Accordingly, Mr Stevens was not liable to pay equitable compensation in any amount and should only have to account for the profit he had made.
Although Newey LJ considered the above sufficient basis to allow the appeal, he went on to raise a number of points which he said arguably provided a more fundamental objection to HPII’s compensation claim:
- A dishonest assistant’s liability to pay compensation for loss (as distinct from an account of profits) is joint and several with the fiduciary’s liability for that loss. To that extent, the assistant’s liability mirrors the fiduciary’s.
That does not mean that a compensation claim against a dishonest assistant cannot succeed if the claimant does not also bring proceedings against the fiduciary. There might also be room for argument over whether a dishonest assistant could escape liability merely because the fiduciary was protected by an exemption clause. However, where a claimant has, in respect of the relevant breach of duty, elected for an account of profits instead of compensation as against the fiduciary, Newey LJ did not think compensation could be sought from the dishonest assistant. That was not simply because of the need to choose between two inconsistent remedies but, more generally, because
“.. it seems to me that, for there to be scope for a claim for compensation for loss from a dishonest assistant, the fiduciary should also be so liable.”
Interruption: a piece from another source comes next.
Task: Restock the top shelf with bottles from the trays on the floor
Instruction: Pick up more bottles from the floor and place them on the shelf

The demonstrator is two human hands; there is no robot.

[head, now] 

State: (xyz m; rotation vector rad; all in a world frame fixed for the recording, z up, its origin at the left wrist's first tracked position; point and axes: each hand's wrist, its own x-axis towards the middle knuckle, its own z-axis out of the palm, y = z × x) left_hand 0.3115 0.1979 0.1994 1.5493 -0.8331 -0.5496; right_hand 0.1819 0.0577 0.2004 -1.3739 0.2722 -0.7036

- Further, Newey LJ went on to question whether there was ever scope for a fiduciary (and therefore a dishonest assistant) to be liable for equitable compensation in the circumstances here.
In Foxton J’s ruling, Mr Ruhan’s liability for compensation (if HPII elected that) arose from his failure to pay to the company the profits he earned from on-selling the hotels, which were unauthorised profits because of his original breach and therefore were held on constructive trust for HPII. Mr Ruhan’s retention of those profits for his own benefit was therefore a misapplication of trust property, in breach of the trust.
However, Newey LJ found it hard to see that HPII could both have made the election for an account of the profits (without which there would have been no trust) and have had a claim (or at any rate one of any significance) for compensation for breach of that trust.
He referred to Millet J’s remark in Lonrho plc v Fayed (No 2)  1 WLR 1 that a constructive trustee will not necessarily be subject to all the fiduciary obligations of an express trustee (such as, for example, a duty to invest).In Newey J’s view, it was “open to serious question” whether a fiduciary can incur liability to pay compensation for breaching a trust of the type that arose in these circumstances, as opposed to being liable to account for the profits:
“It strikes me as arguable that no separate claim for compensation for misapplication of a benefit could be maintained and that, even if that were possible in principle, no substantial amount could be awarded in respect of it.”
In agreeing with Newey LJ’s judgment, neither Males LJ nor Birss LJ commented specifically upon those obiter observations.